> Exercise details:
Output the data word for word, dropping every image.

········

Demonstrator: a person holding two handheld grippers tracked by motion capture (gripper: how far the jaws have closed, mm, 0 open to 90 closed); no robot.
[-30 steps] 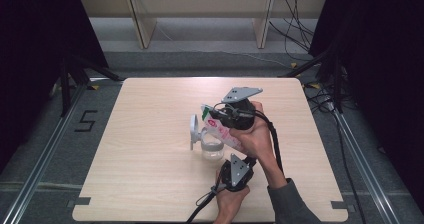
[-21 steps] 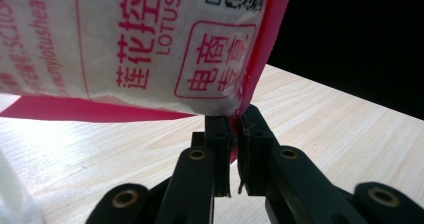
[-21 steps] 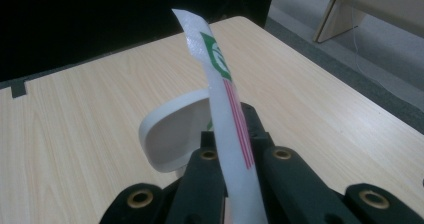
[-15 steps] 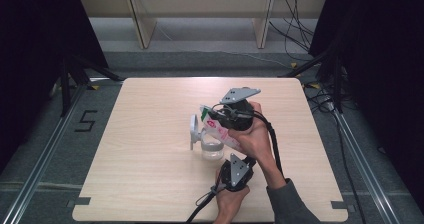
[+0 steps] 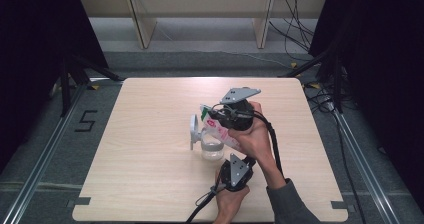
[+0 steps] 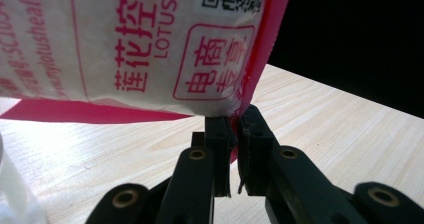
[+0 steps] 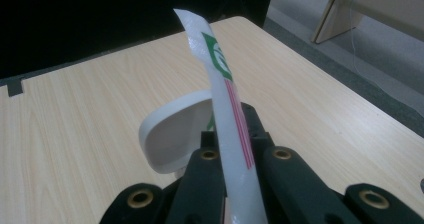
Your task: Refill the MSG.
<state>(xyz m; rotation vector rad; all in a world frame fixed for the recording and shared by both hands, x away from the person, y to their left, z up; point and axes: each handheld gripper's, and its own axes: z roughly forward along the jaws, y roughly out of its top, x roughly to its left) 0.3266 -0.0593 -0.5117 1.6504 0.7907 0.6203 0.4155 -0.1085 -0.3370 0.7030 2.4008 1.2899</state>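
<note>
A white and red packet (image 5: 220,129) with a green top corner hangs tilted over a clear jar (image 5: 212,148) whose white flip lid (image 5: 193,131) stands open. My right gripper (image 5: 214,118) is shut on the packet's upper edge (image 7: 220,84). The white lid (image 7: 172,131) lies just beyond its jaws. My left gripper (image 5: 234,158) comes up from the near side and is shut on the packet's lower red seam (image 6: 240,96). The packet's printed face (image 6: 150,44) spreads above its jaws. The jar's contents are too blurred to tell.
The light wooden table (image 5: 150,184) has bare room to the left, at the back and at the right. Its near edge lies close behind the left hand. Cables trail from both grippers toward the person. A shelf frame (image 5: 200,14) stands on the floor beyond the table.
</note>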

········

> Answer for the task:
Demonstrator: a person holding two handheld grippers tracked by motion capture (gripper: how far the jaws have closed, mm, 0 open to 90 closed); no robot.
[-30 steps] 
[-21 steps] 
[-21 steps] 
[-15 steps] 
[+0 steps] 
[+0 steps] 
[+0 steps] 
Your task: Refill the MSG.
<state>(xyz m; rotation vector rad; all in a world frame fixed for the recording and shared by both hands, x away from the person, y to their left, z up; point and axes: each handheld gripper's, and its own axes: z roughly forward along the jaws, y roughly out of its top, x roughly to its left) 0.3266 -0.0593 -0.5117 1.6504 0.7907 0.6203 0.4155 -0.1085 -0.3370 0.7030 2.4008 1.2899</state>
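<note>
A white and red packet (image 5: 220,129) with a green top corner hangs tilted over a clear jar (image 5: 212,148) whose white flip lid (image 5: 193,131) stands open. My right gripper (image 5: 214,118) is shut on the packet's upper edge (image 7: 220,84). The white lid (image 7: 172,131) lies just beyond its jaws. My left gripper (image 5: 234,158) comes up from the near side and is shut on the packet's lower red seam (image 6: 240,96). The packet's printed face (image 6: 150,44) spreads above its jaws. The jar's contents are too blurred to tell.
The light wooden table (image 5: 150,184) has bare room to the left, at the back and at the right. Its near edge lies close behind the left hand. Cables trail from both grippers toward the person. A shelf frame (image 5: 200,14) stands on the floor beyond the table.
</note>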

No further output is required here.